Leveraging Security Chaos Engineering for Cloud Cyber Resilience - Part II

The first part of this blog series discussed the difference between cyber resilience and cyber security and decoupled the concept of...

31.7.2023

Kennedy Torkura

8 min read

Leveraging Security Chaos Engineering for Cloud Cyber Resilience - Part II

Table of Contents

Contributors

Kennedy Torkura

Co-Founder & CTO

The first part of this blog series discussed the difference between cyber resilience and cyber security and decoupled the concept of cyber resilience through the lens of the people, process, and technology framework. This concluding part dives deeper into cloud cyber resilience by examining the current state-of-the-art, highlighting cyber resilience engineering, and connecting the dots between the Cyber Resiliency Engineering Framework and Security Chaos Engineering. ‌‌‌‌

Cloud Cyber Resilience - State of the Art‌‌

A recent study by Cisco found that cyber resilience is a high priority for 96 percent of executives. Similarly, the World Economic Forum recently formulated the Cyber Resilience Framework and Cyber Resilience Index to accelerate organizations' adoption of cyber resilience. These are just two of several initiatives designed to sensitive organizations about cyber resilience to encourage its adoption. However, there is still no remarkable adoption trend, thus begging the question: why is adopting cyber resilience low, and what approaches could accelerate its adoption?‌‌

We explore the above questions within the scope of cloud infrastructure. Some useful insights can be gained by examining three dominant cloud indicators: cloud services, cloud architectural blueprints, and cloud reference implementations.

Cloud Services

The first indicator to consider is the services offered by the three main cloud service providers (CSP): Amazon Web Services (AWS), Google Cloud Platform (GCP), and Microsoft Azure. While both AWS and Azure offer over 200 services, GCP offers slightly over 100 services. However, none of these services are dedicated to enabling cyber resilience. One might argue that the services supporting data resilience (e.g., AWS Backup) fall under cyber resilience. However, the goal of an efficient cyber resilient system would be to keep the storage layer far beyond the reach of adversaries by implementing preceding resilience layers. Another argument that may be put forward is about the existence of several cyber security services that might be leveraged to enable cyber resilience.

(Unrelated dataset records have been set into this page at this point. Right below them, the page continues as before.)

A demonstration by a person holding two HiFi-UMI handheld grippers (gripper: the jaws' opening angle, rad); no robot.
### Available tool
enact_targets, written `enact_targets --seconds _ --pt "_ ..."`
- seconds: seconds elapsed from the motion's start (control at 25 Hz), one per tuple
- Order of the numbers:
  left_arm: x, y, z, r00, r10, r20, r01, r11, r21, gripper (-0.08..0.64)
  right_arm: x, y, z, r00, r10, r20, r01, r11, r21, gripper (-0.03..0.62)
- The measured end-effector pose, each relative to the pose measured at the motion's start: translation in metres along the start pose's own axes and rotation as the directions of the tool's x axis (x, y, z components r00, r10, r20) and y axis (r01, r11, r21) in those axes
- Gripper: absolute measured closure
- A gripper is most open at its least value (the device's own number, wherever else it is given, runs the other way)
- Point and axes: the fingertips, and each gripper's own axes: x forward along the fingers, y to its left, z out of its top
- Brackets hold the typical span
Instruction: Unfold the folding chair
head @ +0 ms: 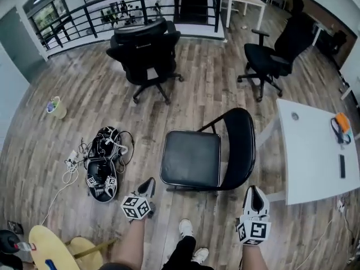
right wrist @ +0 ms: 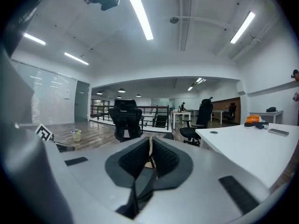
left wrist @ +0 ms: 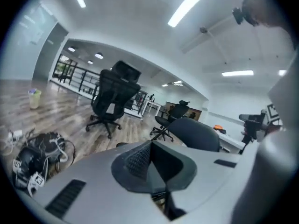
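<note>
The black folding chair (head: 191,157) stands unfolded on the wooden floor, its seat level and its curved backrest (head: 241,145) towards the white table. My left gripper (head: 148,185) hangs in front of the seat's left corner, clear of the chair, with its jaws together and nothing between them. In the left gripper view its shut jaws (left wrist: 150,144) point past the chair's backrest (left wrist: 198,134). My right gripper (head: 255,193) is held just in front of the backrest without touching it. Its pads (right wrist: 150,141) stand almost together and hold nothing.
A white table (head: 315,151) stands right of the chair with an orange object (head: 342,122) on it. Two black office chairs (head: 147,52) (head: 275,49) stand further back before a railing (head: 140,4). A heap of cables and gear (head: 104,162) lies at the left, near a small bucket (head: 55,107).
</note>
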Motion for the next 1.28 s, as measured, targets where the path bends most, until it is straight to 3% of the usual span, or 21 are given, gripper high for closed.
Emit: enact_targets --seconds 0.16,0.28,0.4,0.56,0.88,1.28 --pt "-0.077 -0.108 0.043 0.999 0.043 -0.002 -0.042 0.985 0.167 0.555 -0.072 0.034 0.021 0.998 0.061 -0.007 -0.061 0.998 -0.026 0.578" --pt "-0.129 -0.166 0.063 0.994 0.099 0.047 -0.106 0.978 0.182 0.555 -0.117 0.052 0.032 0.997 0.077 0.012 -0.077 0.997 -0.019 0.578" --pt "-0.158 -0.214 0.071 0.992 0.087 0.090 -0.104 0.975 0.196 0.555 -0.145 0.064 0.038 0.994 0.106 0.031 -0.106 0.994 -0.021 0.578" --pt "-0.187 -0.256 0.081 0.991 0.059 0.118 -0.090 0.958 0.271 0.555 -0.168 0.084 0.043 0.989 0.145 0.038 -0.143 0.988 -0.053 0.578" --pt "-0.237 -0.288 0.087 0.987 0.086 0.134 -0.121 0.951 0.285 0.555 -0.212 0.091 0.054 0.989 0.142 0.041 -0.140 0.989 -0.048 0.580" --pt "-0.247 -0.268 0.097 0.992 0.060 0.112 -0.091 0.952 0.293 0.555 -0.214 0.126 0.082 0.987 0.138 0.083 -0.134 0.990 -0.045 0.579"
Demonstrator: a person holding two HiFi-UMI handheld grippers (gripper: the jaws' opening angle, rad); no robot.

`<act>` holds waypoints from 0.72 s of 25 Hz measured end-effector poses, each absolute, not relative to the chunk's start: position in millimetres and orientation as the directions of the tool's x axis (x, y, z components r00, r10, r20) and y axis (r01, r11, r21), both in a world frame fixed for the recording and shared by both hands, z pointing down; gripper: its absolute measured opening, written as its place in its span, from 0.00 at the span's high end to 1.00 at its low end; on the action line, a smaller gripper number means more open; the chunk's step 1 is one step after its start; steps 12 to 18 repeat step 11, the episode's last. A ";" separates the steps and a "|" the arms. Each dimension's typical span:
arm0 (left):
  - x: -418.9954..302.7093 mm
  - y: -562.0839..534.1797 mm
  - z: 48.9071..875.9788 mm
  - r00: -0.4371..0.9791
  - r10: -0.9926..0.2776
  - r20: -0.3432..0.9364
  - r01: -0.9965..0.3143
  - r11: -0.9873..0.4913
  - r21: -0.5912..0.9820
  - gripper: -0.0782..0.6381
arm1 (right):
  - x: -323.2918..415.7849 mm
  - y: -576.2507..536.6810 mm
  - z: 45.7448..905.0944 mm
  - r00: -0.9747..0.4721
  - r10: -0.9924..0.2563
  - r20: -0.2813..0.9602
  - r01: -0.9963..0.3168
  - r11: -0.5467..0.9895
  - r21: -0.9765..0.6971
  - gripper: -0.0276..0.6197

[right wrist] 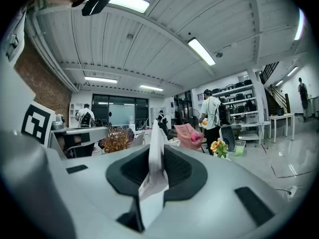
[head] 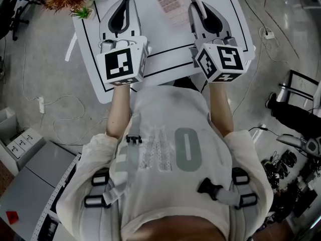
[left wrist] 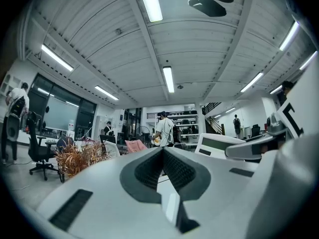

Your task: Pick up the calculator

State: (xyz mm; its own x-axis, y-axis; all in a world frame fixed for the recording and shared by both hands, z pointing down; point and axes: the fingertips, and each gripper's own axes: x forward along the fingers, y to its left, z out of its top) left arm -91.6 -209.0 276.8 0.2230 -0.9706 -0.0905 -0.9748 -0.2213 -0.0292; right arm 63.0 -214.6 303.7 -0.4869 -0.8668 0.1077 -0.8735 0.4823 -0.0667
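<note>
Jaws of right gripper (right wrist: pixel 160 151) clamp calculator (head: pixel 171 5) edge-on.

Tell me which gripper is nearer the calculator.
Right. The right gripper is shut on the calculator, clamping it edge-on. The left gripper is apart from it, off to its left, jaws together with nothing between.

A single large grey character, readable as "0" or "O" (head: pixel 183 149), is printed on the front of the pale shirt (head: pixel 165 109) in the lower middle of the head view; the faded marks to its left cannot be read. Black-and-white square code patterns, not letters, are shown on the left cube (head: pixel 122 63) and the right cube (head: pixel 220 62). The key print on the calculator (head: pixel 173 4) at the top centre is too small to be read.
</note>
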 end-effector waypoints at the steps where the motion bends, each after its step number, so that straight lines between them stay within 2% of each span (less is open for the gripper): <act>1: -91.8 -208.6 277.0 0.220 -0.971 -0.091 -0.975 -0.219 -0.030 0.86 | 62.9 -214.3 303.9 -0.488 -0.866 0.109 -0.873 0.484 -0.062 0.83; 18: -97.3 -204.5 279.5 0.199 -0.976 -0.087 -0.980 -0.197 -0.028 0.86 | 64.3 -208.9 308.7 -0.492 -0.860 0.134 -0.870 0.490 -0.049 0.83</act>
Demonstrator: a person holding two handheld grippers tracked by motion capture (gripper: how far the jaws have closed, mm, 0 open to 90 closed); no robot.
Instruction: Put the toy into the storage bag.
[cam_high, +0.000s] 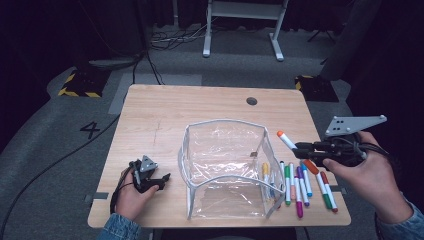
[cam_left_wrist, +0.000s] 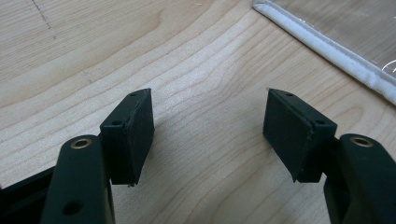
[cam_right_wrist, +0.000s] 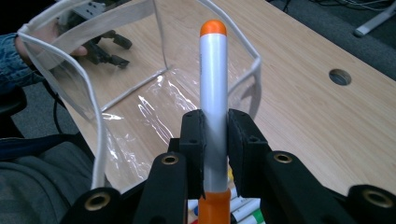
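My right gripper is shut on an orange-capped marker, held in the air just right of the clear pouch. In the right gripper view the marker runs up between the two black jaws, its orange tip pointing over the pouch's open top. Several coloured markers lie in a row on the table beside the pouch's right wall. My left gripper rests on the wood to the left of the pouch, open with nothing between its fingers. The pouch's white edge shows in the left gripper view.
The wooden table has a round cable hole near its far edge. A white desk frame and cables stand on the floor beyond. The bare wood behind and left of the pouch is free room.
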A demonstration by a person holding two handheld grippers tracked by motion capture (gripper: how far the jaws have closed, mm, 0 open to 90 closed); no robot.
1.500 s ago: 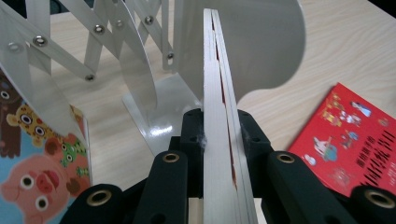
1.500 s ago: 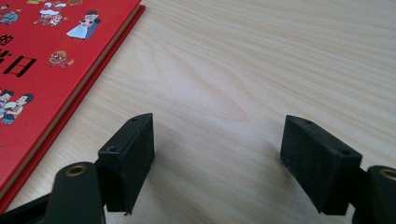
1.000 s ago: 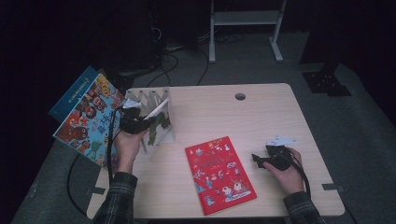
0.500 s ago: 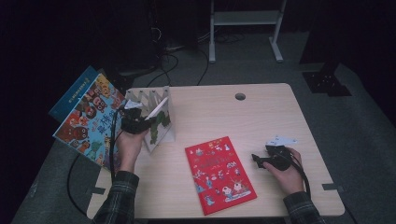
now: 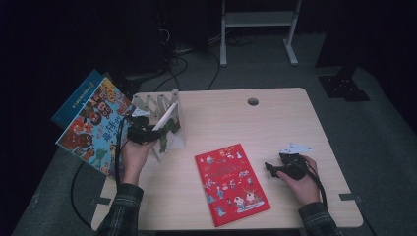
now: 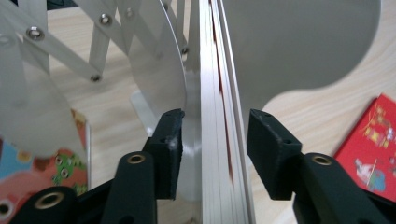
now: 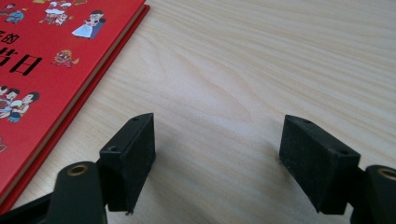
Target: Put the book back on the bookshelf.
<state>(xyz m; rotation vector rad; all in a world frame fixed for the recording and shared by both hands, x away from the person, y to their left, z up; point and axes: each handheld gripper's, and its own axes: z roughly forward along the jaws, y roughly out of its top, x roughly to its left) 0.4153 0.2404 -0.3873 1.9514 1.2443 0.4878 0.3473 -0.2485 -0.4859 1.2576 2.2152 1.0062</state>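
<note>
Altogether three books show: one thin book point(image 6: 219, 116) stands in the metal rack point(image 5: 155, 105) at the table's point(image 5: 295, 118) left edge between the left gripper's point(image 6: 212, 140) just-opened jaws, untouched, one red book point(image 5: 231, 182) lies near the front edge, one colourful book point(image 5: 93, 125) overhangs left, while the right gripper point(image 7: 217, 154) gapes wide, empty.

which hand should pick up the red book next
Right, probably. The right gripper rests open on the table beside the red book. The left gripper is at the metal rack, its jaws just opened around the book standing there.
</note>
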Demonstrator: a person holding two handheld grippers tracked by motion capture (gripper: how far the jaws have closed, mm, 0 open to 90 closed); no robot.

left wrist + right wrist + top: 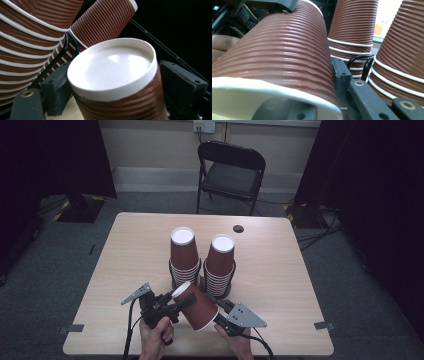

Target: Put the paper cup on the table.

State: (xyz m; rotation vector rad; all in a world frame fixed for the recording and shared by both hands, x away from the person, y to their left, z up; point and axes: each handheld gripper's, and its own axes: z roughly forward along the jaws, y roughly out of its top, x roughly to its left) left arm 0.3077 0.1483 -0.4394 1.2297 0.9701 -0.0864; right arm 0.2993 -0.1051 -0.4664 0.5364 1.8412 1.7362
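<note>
We keep both tongs, left (184, 301) and right (220, 309), clamped on the tilted cup (196, 306) and steer it toward the stacks (202, 270) at twelve o'clock without crushing its ribs.

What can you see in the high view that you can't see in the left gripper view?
High view alone: the whole table, a black folding chair, the person's hands and both grippers, left gripper and right gripper, each on one end of a tilted brown cup.
Left gripper view alone: that cup's white bottom close up, between black jaws.
Both: the tilted cup and two cup stacks.
</note>
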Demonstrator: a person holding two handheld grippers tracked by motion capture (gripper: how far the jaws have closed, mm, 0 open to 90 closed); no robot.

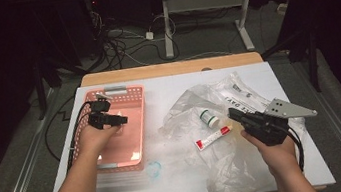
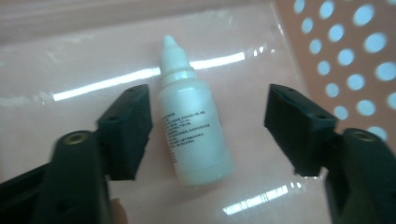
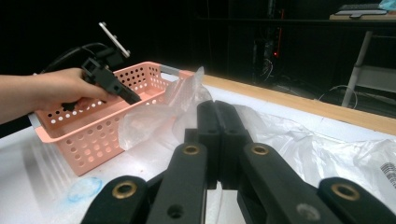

Agreed, some CSP security services might be leveraged for cyber resilience, e.g., services that enable zero trust architecture and Threat Detection and Incident Response. But is that actually not still cloud security? Cyber resilience requires specific design principles, goals, and objectives for which CSP security services must be aligned to deliver resilience. CSPs can address this impasse by creating services specifically to enable, support and manage cyber resilience. Such services would allow cyber resilience architects, engineers, etc., to design, implement and deploy cyber resilience across cloud infrastructure. ‌‌‌

Cloud Architectural Blueprints

Each of the three leading CSPs provides Well-Architected Frameworks (WAF) as architectural blueprints for building applications and infrastructure. Generally, the WAFs include the following pillars - Reliability, Security (including compliance and privacy), Cost Optimization, Operational Excellence, and Performance efficiency/optimization. (AWS has an additional pillar - Sustainability). None of these frameworks guide cyber resilience; arguably, you might be tempted to mention reliability and security pillars. However, the reliability pillar guides non-security requirements, most of which fall under or overlap with operational and system resilience. Hence comparing them to cyber resilience is akin to comparing application unit tests to penetration tests; similar goals but completely different methodologies, skill sets, etc.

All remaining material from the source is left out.